Folmes Clifford D L, Wagg Cory S, Shen Mei, Clanachan Alexander S, Tian Rong, Lopaschuk Gary D
Cardiovascular Research Group and Department of Pediatrics and Pharmacology, University of Alberta, Edmonton, Alberta, Canada.
Am J Physiol Heart Circ Physiol. 2009 Jul;297(1):H313-21. doi: 10.1152/ajpheart.01298.2008. Epub 2009 May 8.

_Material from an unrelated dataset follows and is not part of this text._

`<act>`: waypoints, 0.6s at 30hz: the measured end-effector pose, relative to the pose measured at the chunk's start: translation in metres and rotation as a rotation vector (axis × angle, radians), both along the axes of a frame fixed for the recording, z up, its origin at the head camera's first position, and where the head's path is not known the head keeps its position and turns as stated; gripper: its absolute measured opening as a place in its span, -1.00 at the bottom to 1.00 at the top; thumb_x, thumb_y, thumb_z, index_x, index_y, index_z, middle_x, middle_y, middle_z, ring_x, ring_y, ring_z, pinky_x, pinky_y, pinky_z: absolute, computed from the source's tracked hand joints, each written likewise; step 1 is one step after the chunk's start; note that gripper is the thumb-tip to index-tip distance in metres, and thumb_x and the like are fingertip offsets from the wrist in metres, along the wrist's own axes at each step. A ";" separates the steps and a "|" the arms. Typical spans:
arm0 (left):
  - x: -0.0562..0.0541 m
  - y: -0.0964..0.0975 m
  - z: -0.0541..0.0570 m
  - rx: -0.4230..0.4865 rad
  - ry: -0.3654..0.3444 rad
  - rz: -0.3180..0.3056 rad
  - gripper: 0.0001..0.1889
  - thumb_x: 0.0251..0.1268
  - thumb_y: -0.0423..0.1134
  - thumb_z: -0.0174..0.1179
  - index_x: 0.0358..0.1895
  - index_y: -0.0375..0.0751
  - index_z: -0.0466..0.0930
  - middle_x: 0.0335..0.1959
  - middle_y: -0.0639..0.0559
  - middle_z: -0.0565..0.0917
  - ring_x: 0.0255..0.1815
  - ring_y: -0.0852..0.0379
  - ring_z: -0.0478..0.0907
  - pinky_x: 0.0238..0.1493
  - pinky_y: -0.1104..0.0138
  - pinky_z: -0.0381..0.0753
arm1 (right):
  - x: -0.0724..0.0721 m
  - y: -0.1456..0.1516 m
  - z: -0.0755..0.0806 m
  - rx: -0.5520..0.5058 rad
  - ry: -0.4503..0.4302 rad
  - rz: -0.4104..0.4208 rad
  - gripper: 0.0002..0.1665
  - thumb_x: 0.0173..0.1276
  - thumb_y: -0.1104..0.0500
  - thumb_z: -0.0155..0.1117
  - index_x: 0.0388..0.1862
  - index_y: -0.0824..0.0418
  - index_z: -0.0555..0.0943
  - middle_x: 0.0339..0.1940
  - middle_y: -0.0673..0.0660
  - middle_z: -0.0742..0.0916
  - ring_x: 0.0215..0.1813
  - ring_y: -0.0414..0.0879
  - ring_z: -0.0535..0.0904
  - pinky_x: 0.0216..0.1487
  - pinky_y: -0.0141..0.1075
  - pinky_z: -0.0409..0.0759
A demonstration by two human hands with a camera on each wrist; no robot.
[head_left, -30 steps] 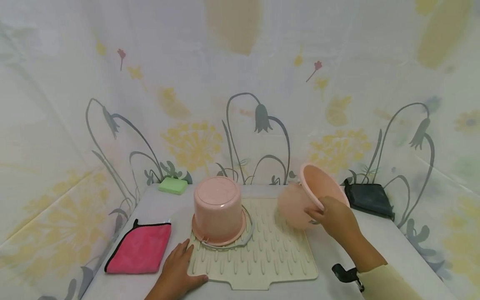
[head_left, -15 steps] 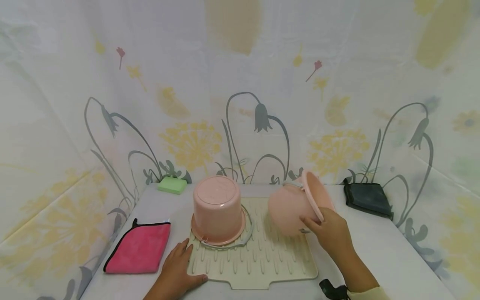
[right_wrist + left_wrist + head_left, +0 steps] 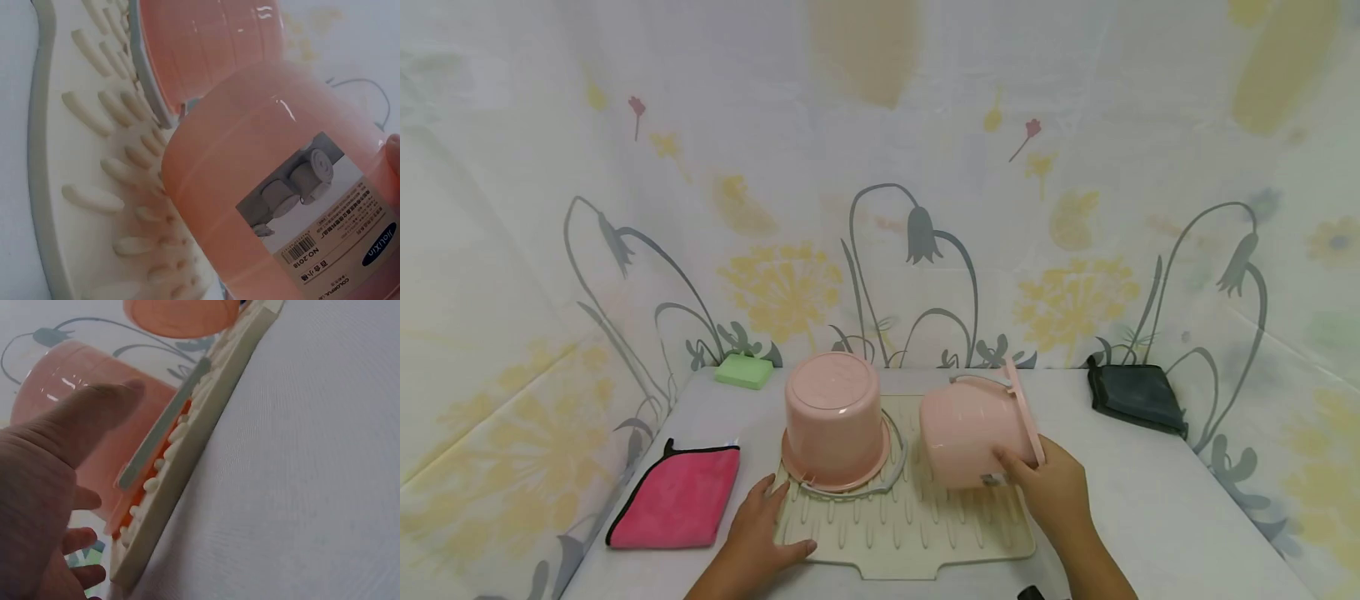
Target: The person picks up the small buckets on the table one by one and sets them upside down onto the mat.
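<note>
My right hand (image 3: 1060, 487) grips the rim of a pink bucket (image 3: 973, 429), which is tipped on its side above the right part of a cream ridged drying mat (image 3: 910, 537). The mouth of this bucket faces right and its grey handle lies along the top. In the right wrist view a printed label (image 3: 322, 215) shows on its wall. A second pink bucket (image 3: 833, 417) stands upside down on the mat's left side, its grey handle (image 3: 895, 471) lying around the rim. My left hand (image 3: 756, 533) is at the mat's left edge with spread fingers, holding nothing.
A folded pink cloth with black trim (image 3: 677, 500) lies left of the mat. A green sponge (image 3: 744, 371) is at the back left, and a folded dark cloth (image 3: 1137, 398) at the back right. Patterned curtain (image 3: 880, 275) surrounds the white table (image 3: 1112, 475).
My right hand has brought the bucket left and lower over the mat, turning its mouth from up-right to sideways. The left hand and the upside-down bucket have stayed in place.
</note>
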State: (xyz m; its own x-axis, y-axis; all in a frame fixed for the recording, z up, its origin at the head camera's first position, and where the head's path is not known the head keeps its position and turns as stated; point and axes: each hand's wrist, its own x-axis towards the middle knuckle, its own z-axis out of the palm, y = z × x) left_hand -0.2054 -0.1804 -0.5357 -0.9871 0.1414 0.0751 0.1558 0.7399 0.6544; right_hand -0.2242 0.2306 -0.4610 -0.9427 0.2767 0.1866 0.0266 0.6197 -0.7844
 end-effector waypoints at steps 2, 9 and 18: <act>0.002 0.003 0.006 0.081 0.028 -0.002 -0.05 0.02 0.07 0.60 0.46 -0.34 0.44 0.49 -0.40 0.30 0.48 -0.46 0.30 0.37 -0.36 0.37 | 0.002 -0.001 -0.001 -0.025 -0.030 -0.012 -0.12 0.28 -0.40 0.45 0.13 0.37 0.69 -0.08 0.28 0.84 -0.05 0.08 0.72 -0.15 -0.11 0.68; 0.006 0.022 0.025 0.342 0.029 -0.041 -0.26 0.25 -0.04 0.49 0.48 -0.09 0.45 0.52 -0.09 0.37 0.56 -0.22 0.29 0.42 -0.32 0.33 | 0.007 -0.006 -0.004 -0.113 -0.070 -0.042 -0.01 0.28 -0.43 0.43 0.22 0.44 0.61 0.07 0.38 0.78 0.07 0.14 0.66 0.12 0.13 0.63; -0.005 0.063 0.040 0.590 -0.098 -0.150 -0.16 0.33 -0.08 0.43 0.61 -0.08 0.23 0.63 -0.13 0.27 0.65 -0.25 0.19 0.57 -0.17 0.23 | 0.014 -0.011 -0.007 -0.210 -0.066 -0.054 -0.05 0.29 -0.37 0.46 0.21 0.45 0.61 0.14 0.39 0.76 0.08 0.09 0.64 0.14 0.02 0.66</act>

Activation of 5'-AMP-activated protein kinase (AMPK) may benefit the heart during ischemia-reperfusion by increasing energy production. While AMPK stimulates glycolysis, mitochondrial oxidative metabolism is the major source of ATP production during reperfusion of ischemic hearts. Stimulating AMPK increases mitochondrial fatty acid oxidation, but this is usually accompanied by a decrease in glucose oxidation, which can impair the functional recovery of ischemic hearts. To examine the relationship between AMPK and cardiac energy substrate metabolism, we subjected isolated working mouse hearts expressing a dominant negative (DN) alpha(2)-subunit of AMPK (AMPK-alpha(2) DN) to 20 min of global no-flow ischemia and 40 min of reperfusion with Krebs-Henseleit solution containing 5 mM [U-(14)C]glucose, 0.4 mM [9, 10-(3)H]palmitate, and 100 microU/ml insulin. AMPK-alpha(2) DN hearts had reduced AMPK activity at the end of reperfusion (82 +/- 9 vs. 141 +/- 7 pmol.mg(-1).min(-1)) with no changes in high-energy phosphates. Despite this, AMPK-alpha(2) DN hearts had improved recovery of function during reperfusion (14.9 +/- 0.8 vs. 9.4 +/- 1.4 beats.min(-1).mmHg.10(-3)). During reperfusion, fatty acid oxidation provided 44.0 +/- 2.8% of total acetyl-CoA in AMPK-alpha(2) DN hearts compared with 55.0 +/- 3.2% in control hearts. Since insulin can inhibit both AMPK activation and fatty acid oxidation, we also examined functional recovery in the absence of insulin. Functional recovery was similar in both groups despite a decrease in AMPK activity and a decreased reliance on fatty acid oxidation during reperfusion (66.4 +/- 9.4% vs. 85.3 +/- 4.3%). These data demonstrate that the suppression of cardiac AMPK activity does not produce an energetically compromised phenotype and does not impair, but may in fact improve, the recovery of function after ischemia.
5'-AMP激活蛋白激酶(AMPK)的激活可能通过增加能量产生而在心肌缺血再灌注过程中对心脏有益。虽然AMPK刺激糖酵解,但线粒体氧化代谢是缺血心脏再灌注期间ATP产生的主要来源。刺激AMPK可增加线粒体脂肪酸氧化,但这通常伴随着葡萄糖氧化的减少,这可能损害缺血心脏的功能恢复。为了研究AMPK与心脏能量底物代谢之间的关系,我们将表达AMPK显性负性(DN)α(2)亚基(AMPK-α(2) DN)的离体工作小鼠心脏进行20分钟的全心无血流缺血,并在含有5 mM [U-(14)C]葡萄糖、0.4 mM [9, 10-(3)H]棕榈酸酯和100微单位/毫升胰岛素的Krebs-Henseleit溶液中再灌注40分钟。再灌注结束时,AMPK-α(2) DN心脏的AMPK活性降低(82±9对141±7皮摩尔·毫克(-1)·分钟(-1)),高能磷酸盐无变化。尽管如此,AMPK-α(2) DN心脏在再灌注期间功能恢复有所改善(14.9±0.8对9.4±1.4次/分钟·毫米汞柱·10(-3))。再灌注期间,脂肪酸氧化在AMPK-α(2) DN心脏中提供了总乙酰辅酶A的44.0±2.8%,而在对照心脏中为55.0±3.2%。由于胰岛素可抑制AMPK激活和脂肪酸氧化,我们还研究了无胰岛素情况下的功能恢复。尽管再灌注期间AMPK活性降低且对脂肪酸氧化的依赖性降低,但两组的功能恢复相似(66.4±9.4%对85.3±4.3%)。这些数据表明,心脏AMPK活性的抑制不会产生能量受损的表型,不会损害但实际上可能改善缺血后功能的恢复。